> **WORK REQUIRED**
Copy out every line from the records that includes "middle".

> **RECORD EXCERPTS**

================================

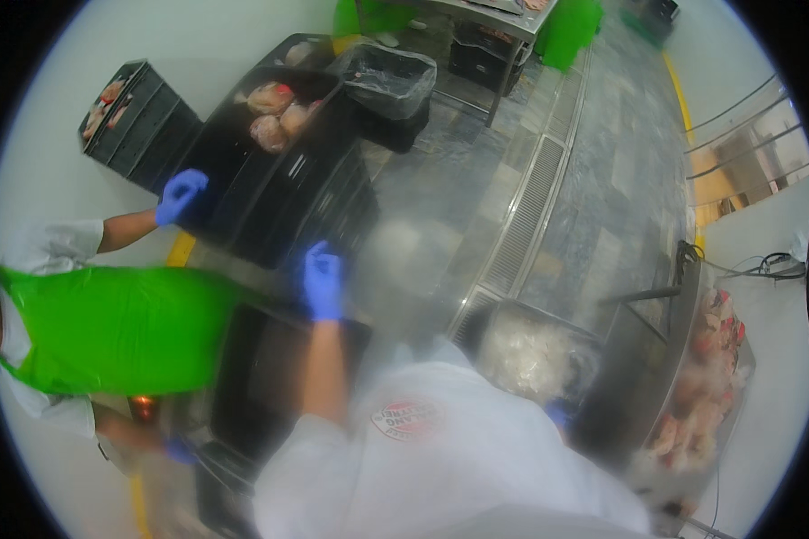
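My left hand (pixel 323 280), in a blue glove, reaches forward beside the near corner of a stack of black crates (pixel 319 202). Its fingers are loosely curled and slightly blurred, a gap shows between thumb and fingers, and I see nothing in them. Only a sliver of my blue-gloved right hand (pixel 558 415) shows past my white coat, beside a dark bin holding crumpled clear plastic bags (pixel 528 357); its fingers are hidden. Several wrapped pieces of what looks like poultry (pixel 274 112) lie in the top crate. Another black crate (pixel 265 373) sits low to the left of my forearm.
At left stands a co-worker in a green apron (pixel 121 328), one blue-gloved hand (pixel 182 195) at the crates. A bag-lined black bin (pixel 391 81) stands beyond them. Right, meat pieces (pixel 697 400) lie on a metal table. A drain grate (pixel 530 211) crosses the floor.
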Motion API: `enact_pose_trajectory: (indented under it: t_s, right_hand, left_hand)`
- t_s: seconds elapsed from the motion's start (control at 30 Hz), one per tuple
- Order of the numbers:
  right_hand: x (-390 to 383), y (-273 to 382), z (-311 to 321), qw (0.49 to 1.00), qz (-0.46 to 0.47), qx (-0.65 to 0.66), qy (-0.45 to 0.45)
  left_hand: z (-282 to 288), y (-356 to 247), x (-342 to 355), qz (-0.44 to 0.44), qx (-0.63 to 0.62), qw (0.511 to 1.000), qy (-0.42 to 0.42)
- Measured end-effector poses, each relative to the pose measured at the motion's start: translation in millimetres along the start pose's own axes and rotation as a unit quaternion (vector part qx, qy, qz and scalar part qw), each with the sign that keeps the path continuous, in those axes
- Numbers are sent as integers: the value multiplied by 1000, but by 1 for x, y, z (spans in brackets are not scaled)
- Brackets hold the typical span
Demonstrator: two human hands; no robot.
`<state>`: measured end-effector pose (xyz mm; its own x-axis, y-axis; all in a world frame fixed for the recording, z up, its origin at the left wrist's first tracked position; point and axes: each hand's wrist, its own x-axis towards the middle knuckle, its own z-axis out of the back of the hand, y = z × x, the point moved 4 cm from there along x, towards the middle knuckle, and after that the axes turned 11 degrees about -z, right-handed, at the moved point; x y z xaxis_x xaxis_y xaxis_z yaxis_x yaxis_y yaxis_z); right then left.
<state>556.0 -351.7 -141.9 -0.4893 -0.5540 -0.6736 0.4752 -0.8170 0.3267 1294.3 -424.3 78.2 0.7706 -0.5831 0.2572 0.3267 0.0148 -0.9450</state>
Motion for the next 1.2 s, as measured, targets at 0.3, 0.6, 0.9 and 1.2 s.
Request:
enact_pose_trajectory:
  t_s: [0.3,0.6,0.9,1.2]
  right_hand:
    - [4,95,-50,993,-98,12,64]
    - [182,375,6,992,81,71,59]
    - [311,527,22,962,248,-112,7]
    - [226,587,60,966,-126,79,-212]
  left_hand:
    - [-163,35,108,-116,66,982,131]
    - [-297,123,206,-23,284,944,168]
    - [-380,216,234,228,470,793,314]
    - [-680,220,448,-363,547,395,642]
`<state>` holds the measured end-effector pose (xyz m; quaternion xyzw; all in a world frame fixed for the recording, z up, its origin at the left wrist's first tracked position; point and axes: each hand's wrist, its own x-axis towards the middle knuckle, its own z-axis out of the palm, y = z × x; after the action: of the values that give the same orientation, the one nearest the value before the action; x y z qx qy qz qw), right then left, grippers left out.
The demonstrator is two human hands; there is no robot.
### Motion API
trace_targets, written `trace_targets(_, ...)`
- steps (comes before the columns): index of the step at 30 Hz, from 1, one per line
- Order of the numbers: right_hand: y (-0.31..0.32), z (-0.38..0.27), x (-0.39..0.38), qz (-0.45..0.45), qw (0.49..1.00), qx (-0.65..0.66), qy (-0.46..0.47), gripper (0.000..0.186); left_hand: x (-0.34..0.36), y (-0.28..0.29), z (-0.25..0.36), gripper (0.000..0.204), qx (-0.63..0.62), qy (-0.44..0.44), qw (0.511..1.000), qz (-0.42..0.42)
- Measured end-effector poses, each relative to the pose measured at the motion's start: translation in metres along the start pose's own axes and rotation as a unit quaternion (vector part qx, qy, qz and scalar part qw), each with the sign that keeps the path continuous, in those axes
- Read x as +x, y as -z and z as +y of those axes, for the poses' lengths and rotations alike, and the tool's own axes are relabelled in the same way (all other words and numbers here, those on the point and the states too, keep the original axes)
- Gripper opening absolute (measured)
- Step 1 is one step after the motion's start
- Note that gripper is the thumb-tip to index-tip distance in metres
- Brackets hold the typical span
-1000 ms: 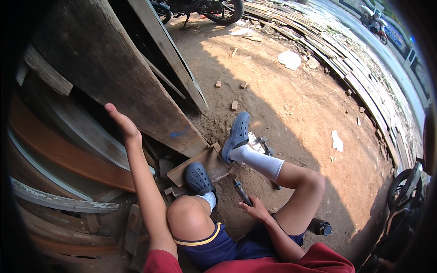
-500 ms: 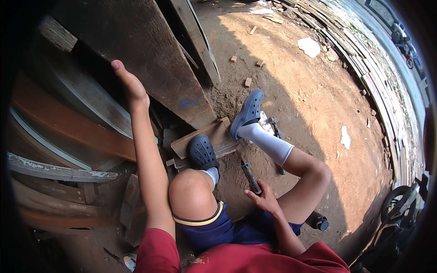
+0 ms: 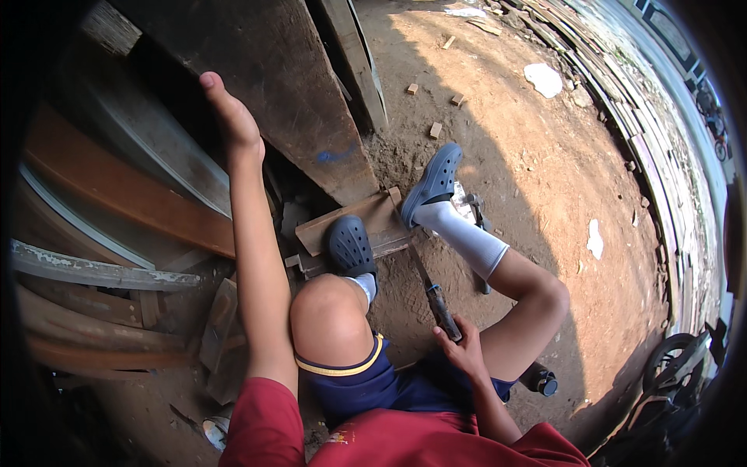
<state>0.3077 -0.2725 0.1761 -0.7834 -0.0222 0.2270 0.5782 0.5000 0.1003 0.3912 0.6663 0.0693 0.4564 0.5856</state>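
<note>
My left hand [image 3: 238, 121] is raised beside a large dark wooden board [image 3: 257, 70]. Its thumb points up and the other fingers are mostly hidden; I see nothing held in it. In my right hand [image 3: 464, 347], fingers wrap round the black handle of a narrow-bladed hand tool [image 3: 438, 302] with a blue band. The thin blade slants up toward the right end of a wooden piece [image 3: 379, 223] on the ground; whether its tip touches the wood I cannot tell. My left clog [image 3: 350, 246] presses on that piece, and my right clog [image 3: 433, 183] is by its far end.
Curved wooden parts [image 3: 117, 194] are stacked at the left. Beyond my right foot lies a hammer-like tool [image 3: 478, 212]. Small wood blocks [image 3: 436, 130] dot the dirt. A dark cylinder [image 3: 538, 380] lies by my right thigh, and a wheel [image 3: 668, 363] stands at the lower right.
The whole view has shifted slightly. My right hand has drawn a little back and right with the tool, showing more of its blade. My left hand remains raised by the board.
</note>
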Motion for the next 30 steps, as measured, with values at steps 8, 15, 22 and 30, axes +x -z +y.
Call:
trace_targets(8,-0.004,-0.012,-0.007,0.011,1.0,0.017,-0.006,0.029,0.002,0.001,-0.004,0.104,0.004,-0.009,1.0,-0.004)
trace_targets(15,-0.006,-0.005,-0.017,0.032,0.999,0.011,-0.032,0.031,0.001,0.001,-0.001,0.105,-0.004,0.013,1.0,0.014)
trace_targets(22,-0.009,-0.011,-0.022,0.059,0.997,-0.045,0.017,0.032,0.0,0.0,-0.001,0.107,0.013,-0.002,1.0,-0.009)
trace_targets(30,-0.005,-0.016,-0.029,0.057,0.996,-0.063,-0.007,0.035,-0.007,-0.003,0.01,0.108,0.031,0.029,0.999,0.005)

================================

> **ANSWER BOX**
`<state>`: measured end-effector pose (xyz mm; its own x-axis, y-axis; all in a world frame fixed for the recording, z up, its origin at the left wrist's first tracked position; point and axes: each hand's wrist, its own x-axis towards the middle knuckle, its own z-axis out of the back of the hand, y = z × x, the point moved 4 cm from there along x, towards the middle knuckle, and after that the axes turned 11 degrees about -z, right-handed, at the moved point; x y z xaxis_x xaxis_y xaxis_z yaxis_x yaxis_y yaxis_z); right then left.
`<state>` holds the measured end-effector pose (xyz m; quaternion xyzw; all in a world frame fixed for the recording, z up, its origin at the left wrist's first tracked position; point and axes: each hand's wrist, its own x-axis towards the middle knuckle, its own z-axis out of the palm, y = z × x; after the action: of the values that give the same orientation, the one nearest the value before the action; x y z qx qy qz qw), right then left, grippers left out.

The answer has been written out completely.